Task directions
Set down exactly the lines from the one containing "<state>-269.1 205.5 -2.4" through the last line of the data below, and no others.

___ Dataset extract ___

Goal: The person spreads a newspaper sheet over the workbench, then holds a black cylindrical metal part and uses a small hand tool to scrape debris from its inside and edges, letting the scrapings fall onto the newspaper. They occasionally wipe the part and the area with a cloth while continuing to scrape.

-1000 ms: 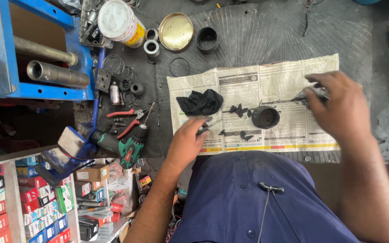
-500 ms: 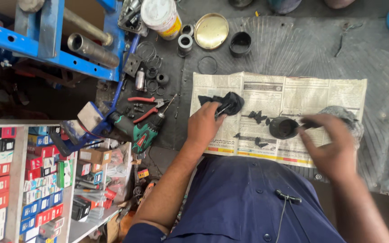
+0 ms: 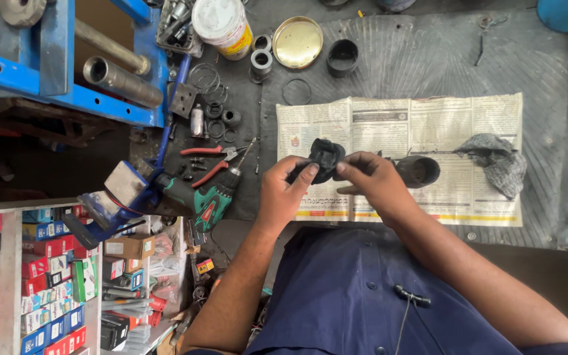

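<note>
Both hands meet over a spread newspaper (image 3: 468, 131) on the dark work surface. My left hand (image 3: 287, 190) and my right hand (image 3: 369, 181) together grip a black rubber boot-like part (image 3: 325, 156), held just above the paper. A second black cup-shaped part (image 3: 419, 171) lies on the newspaper right beside my right hand. A crumpled grey rag (image 3: 494, 160) rests on the paper's right side.
A green cordless drill (image 3: 202, 200) and red-handled pliers (image 3: 208, 158) lie left of the paper. Behind stand a white tub (image 3: 221, 25), a brass lid (image 3: 298, 41), a black cup (image 3: 344, 57) and loose rings. A blue press frame (image 3: 67, 66) fills the upper left; shelves of small boxes (image 3: 27, 283) sit lower left.
My right hand came off the paper's right side to join the left. The black rubber part is lifted and held in both hands. The rag now lies uncovered.
</note>
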Available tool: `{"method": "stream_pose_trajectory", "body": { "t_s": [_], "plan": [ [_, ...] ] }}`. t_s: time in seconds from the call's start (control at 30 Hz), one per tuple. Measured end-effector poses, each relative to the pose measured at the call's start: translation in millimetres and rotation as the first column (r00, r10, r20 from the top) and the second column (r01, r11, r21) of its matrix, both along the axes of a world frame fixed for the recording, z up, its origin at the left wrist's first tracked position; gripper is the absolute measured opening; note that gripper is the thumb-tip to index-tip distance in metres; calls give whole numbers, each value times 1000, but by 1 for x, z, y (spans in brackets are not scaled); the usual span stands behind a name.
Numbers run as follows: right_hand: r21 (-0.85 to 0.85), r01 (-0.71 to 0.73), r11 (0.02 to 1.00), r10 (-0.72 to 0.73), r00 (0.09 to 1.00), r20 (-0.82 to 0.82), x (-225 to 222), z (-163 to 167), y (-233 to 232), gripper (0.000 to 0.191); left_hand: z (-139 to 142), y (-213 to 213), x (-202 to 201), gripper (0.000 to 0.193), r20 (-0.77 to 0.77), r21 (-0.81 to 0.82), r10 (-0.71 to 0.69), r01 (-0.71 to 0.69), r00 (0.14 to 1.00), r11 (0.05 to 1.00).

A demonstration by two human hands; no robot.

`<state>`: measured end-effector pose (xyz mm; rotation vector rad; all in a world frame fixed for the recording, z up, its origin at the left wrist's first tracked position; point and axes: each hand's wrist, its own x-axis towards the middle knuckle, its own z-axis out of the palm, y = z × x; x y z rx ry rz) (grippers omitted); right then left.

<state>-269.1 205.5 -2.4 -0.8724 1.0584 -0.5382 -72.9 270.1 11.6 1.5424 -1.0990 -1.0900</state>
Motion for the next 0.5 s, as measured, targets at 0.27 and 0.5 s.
{"method": "stream_pose_trajectory", "body": {
  "t_s": [0.27, 0.5],
  "plan": [
    [28, 17, 999, -16, 999, -29, 22, -13, 6, 28, -1, 9, 48, 25, 91, -126, -205, 216, 974, 968],
    [-9, 345, 938, -345, 937, 50, 40, -31, 20, 21, -15, 6, 75, 38, 344, -101, -5, 43, 939, 994]
  ]
}}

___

Response to this task
<state>-269.1 205.5 -2.4 -0.8724 1.0584 -0.5382 -72.9 270.1 11.6 1.5424 -1.0990 -1.0900</state>
Motion for the next 0.5 s, as measured, targets at 0.27 and 0.5 s.
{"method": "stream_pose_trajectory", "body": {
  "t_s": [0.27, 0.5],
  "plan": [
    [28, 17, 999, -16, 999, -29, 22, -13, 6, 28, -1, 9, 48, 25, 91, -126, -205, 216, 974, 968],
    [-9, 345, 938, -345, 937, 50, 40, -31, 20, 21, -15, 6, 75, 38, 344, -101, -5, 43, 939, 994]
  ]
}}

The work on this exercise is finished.